=== Supplied information ===
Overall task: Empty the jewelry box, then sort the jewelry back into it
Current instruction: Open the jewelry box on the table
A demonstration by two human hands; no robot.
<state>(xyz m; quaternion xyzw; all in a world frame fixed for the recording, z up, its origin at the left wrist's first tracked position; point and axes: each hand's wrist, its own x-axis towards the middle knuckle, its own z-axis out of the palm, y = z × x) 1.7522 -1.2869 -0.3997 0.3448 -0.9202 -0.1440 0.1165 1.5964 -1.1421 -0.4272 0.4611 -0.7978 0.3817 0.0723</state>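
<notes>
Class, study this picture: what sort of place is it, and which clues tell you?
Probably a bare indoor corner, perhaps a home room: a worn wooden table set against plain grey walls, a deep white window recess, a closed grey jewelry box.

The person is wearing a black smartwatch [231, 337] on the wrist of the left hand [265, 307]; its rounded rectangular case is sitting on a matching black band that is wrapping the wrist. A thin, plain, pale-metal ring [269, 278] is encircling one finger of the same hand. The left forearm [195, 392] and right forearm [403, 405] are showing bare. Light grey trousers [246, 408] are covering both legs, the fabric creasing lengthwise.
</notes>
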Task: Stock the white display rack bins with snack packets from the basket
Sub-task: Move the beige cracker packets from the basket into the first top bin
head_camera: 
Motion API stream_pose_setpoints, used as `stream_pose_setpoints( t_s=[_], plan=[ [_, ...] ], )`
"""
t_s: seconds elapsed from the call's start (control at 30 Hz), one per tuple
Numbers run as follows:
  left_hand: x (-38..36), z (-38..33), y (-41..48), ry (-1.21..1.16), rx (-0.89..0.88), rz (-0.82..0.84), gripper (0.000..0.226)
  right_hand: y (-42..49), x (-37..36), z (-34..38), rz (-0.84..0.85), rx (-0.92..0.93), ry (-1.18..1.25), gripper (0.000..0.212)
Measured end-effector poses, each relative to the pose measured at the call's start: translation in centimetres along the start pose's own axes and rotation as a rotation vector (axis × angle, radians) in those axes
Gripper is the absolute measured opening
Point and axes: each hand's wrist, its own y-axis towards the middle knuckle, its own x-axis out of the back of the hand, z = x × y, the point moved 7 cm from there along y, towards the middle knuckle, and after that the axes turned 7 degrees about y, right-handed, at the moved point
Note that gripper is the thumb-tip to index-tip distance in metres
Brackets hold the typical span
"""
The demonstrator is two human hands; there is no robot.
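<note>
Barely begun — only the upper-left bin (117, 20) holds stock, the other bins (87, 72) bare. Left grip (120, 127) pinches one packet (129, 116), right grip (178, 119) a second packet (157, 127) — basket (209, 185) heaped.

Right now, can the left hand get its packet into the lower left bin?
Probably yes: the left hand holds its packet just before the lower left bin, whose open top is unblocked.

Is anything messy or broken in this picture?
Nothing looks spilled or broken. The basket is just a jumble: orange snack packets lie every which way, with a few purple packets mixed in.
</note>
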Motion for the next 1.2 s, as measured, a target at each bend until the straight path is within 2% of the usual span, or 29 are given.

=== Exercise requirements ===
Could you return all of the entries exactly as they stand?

=== Response to the task ===
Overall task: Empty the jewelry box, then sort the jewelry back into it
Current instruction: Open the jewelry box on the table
A demonstration by two human hands; no robot.
<state>(xyz m; quaternion xyzw; all in a world frame fixed for the recording, z up, its origin at the left wrist's first tracked position; point and axes: each hand's wrist, its own x-axis towards the middle knuckle, its own z-axis out of the palm, y = z × x) 1.7522 -1.2869 -0.3997 0.3448 -0.9202 -0.1440 0.1165 1.5964 -1.1421 -0.4272 0.4611 -0.7978 0.3817 0.0723</state>
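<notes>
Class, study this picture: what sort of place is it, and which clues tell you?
Probably a bare indoor corner, perhaps a home room: a worn wooden table set against plain grey walls, a deep white window recess, a closed grey jewelry box.

The person is wearing a black smartwatch [231, 337] on the wrist of the left hand [265, 307]; its rounded rectangular case is sitting on a matching black band that is wrapping the wrist. A thin, plain, pale-metal ring [269, 278] is encircling one finger of the same hand. The left forearm [195, 392] and right forearm [403, 405] are showing bare. Light grey trousers [246, 408] are covering both legs, the fabric creasing lengthwise.
</notes>
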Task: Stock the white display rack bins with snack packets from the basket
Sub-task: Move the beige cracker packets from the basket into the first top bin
head_camera: 
Motion API stream_pose_setpoints, used as `stream_pose_setpoints( t_s=[_], plan=[ [_, ...] ], )`
"""
t_s: seconds elapsed from the call's start (control at 30 Hz), one per tuple
Numbers run as follows:
  left_hand: x (-38..36), z (-38..33), y (-41..48), ry (-1.21..1.16), rx (-0.89..0.88), rz (-0.82..0.84), gripper (0.000..0.226)
  right_hand: y (-42..49), x (-37..36), z (-34..38), rz (-0.84..0.85), rx (-0.92..0.93), ry (-1.18..1.25), gripper (0.000..0.212)
Measured end-effector poses, each relative to the pose measured at the call's start: translation in centimetres along the start pose's own axes and rotation as a rotation vector (axis × angle, radians) in those axes
Gripper is the absolute measured opening
Point and axes: each hand's wrist, its own y-axis towards the middle knuckle, its own x-axis out of the back of the hand, z = x × y, the point moved 7 cm from there along y, towards the middle knuckle, and after that the axes turned 7 degrees about y, right-handed, at the moved point
Note that gripper is the thumb-tip to index-tip distance in metres
Brackets hold the typical span
"""
The demonstrator is two human hands; there is no robot.
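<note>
Barely begun — only the upper-left bin (117, 20) holds stock, the other bins (87, 72) bare. Left grip (120, 127) pinches one packet (129, 116), right grip (178, 119) a second packet (157, 127) — basket (209, 185) heaped.

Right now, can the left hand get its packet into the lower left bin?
Probably yes: the left hand holds its packet just before the lower left bin, whose open top is unblocked.

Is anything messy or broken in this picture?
Nothing looks spilled or broken. The basket is just a jumble: orange snack packets lie every which way, with a few purple packets mixed in.
</note>
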Motion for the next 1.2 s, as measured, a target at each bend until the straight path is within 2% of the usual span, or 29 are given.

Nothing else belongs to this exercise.